Эдвина тут же ворвалась в комнату, а следом за ней вошел молодой священник с плетеной корзиной, в которой принес кое-какую одежду для сестры.
— Виктория, во имя всего святого!.. Я требую, чтобы ты сказала, где была все это время! — закричала леди Карсуэлл.
— Зачем, матушка?
Эдвина отодвинула локтем доктора Купера и спросила:
— Что ты делаешь в постели сэра Перегрина?
Тори окинула взглядом комнату:
— Мне кажется, что я принимаю здесь придворных.
— Что ты сказала?! Я не потерплю дерзостей от девчонки! Ты навлекла позор на всю нашу семью!
— Просто мисс Карсуэлл нездоровится, — вмешался доктор. — Она находится в постели, потому что я прописал ей постельный режим.
— Доктор Купер, я требую, чтобы вы освидетельствовали мою дочь, — заявила Эдвина. — Нужно убедиться, что она не потеряла девственность. Я подозреваю, что при попустительстве Фуллера она провела этот месяц у него в замке. Если он нанес ущерб ее невинности, я потребую компенсации.
Виктория залилась краской:
— Матушка, как вы можете так унижать меня перед посторонними?
— Унижать? Это я унижена! Ты оскорбила меня своим поведением, потаскуха! Немедленно осмотрите ее, доктор.
Сэр Перегрин встал между Эдвиной и доктором:
— Это ни к чему, миледи. Я намерен просить руки Виктории. Так что никакого скандала не будет, если только вы сами не устроите его.
— Что ж, замужество — это единственный выход из положения, — согласилась Эдвина. — Держать ее в замке целый месяц без одежды, голой! Я даже представить не могу, что тут у вас происходило.
— Неужели не можешь, матушка? — с усмешкой спросила Тори.
Эдвина повернулась к сыну:
— Эдмунд, обвенчай их прямо сейчас.
— Нет, этого не будет. Я не давала согласия выйти замуж, — отрезала Тори.
— Но ты все равно выйдешь… Ты должна, — заявила Эдвина.
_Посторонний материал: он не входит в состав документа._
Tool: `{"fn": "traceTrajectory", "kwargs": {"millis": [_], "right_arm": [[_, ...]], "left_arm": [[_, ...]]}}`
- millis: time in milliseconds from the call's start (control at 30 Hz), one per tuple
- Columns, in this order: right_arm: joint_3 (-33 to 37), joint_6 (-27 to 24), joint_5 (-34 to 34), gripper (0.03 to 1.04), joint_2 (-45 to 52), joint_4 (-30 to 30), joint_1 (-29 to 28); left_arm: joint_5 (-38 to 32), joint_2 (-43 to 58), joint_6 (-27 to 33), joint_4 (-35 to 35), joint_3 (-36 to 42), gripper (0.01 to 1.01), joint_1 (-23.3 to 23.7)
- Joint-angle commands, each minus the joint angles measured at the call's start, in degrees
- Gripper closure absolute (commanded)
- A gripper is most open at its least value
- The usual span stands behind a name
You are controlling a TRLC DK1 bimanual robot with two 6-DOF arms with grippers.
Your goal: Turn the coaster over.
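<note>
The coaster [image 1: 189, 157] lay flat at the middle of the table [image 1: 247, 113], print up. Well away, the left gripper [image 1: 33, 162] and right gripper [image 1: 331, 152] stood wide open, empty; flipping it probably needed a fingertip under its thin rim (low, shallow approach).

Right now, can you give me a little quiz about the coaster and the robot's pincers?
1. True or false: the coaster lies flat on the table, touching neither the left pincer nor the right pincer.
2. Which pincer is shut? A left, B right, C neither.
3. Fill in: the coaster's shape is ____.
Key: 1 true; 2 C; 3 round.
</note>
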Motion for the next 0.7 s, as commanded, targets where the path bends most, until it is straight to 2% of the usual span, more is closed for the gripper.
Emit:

— Должна? В самом деле? Мне кажется, это мое личное дело. Я думаю, пора воспользоваться советом доктора и немного отдохнуть. Всего доброго, матушка. Эдмунд, спасибо, что принес одежду.
После того как все ушли, Тори еще с час пролежала в постели. И думала она о прошлом, а не о настоящем — прошлое не отпускало и влекло, как моряков влечет голос морской сирены. В конце концов ей пришлось напомнить себе, что прошлое, настоящее и будущее — все это вместе составляет реальность. И если она сумеет принять эту мысль, то тогда сможет овладеть и прошлым, и настоящим, и будущим.
Выбравшись из постели, Тори позвала служанку и попросила приготовить ей ванну. Она искупалась, вымыла голову и, обмотав волосы полотенцем, открыла корзину с одеждой, которую принес Эдмунд. Когда одно за другим оттуда стали появляться платья, ей сделалось не по себе. «Неужели придется носить такое убожество? — спрашивала себя Тори. — Черт побери, кто приказывает нынешним женщинам носить такие платья? Наверняка не молодая королева. Эти высокие кружевные воротники и многочисленные пышные юбки прикрывают все, что делает женщину привлекательной. А цвета?! Серые и тусклые! Просто ужасные цвета. Нет, это нельзя на себя надевать!»
Из того, что принес ей брат, Тори выбрала самое светлое платье — то самое, из розовато-лилового батиста, именно оно было на ней во время первого визита в замок. Ей нравилось, что это платье подходит под цвет ее глаз. Потом она вытащила из корзинки щетку и занялась прической.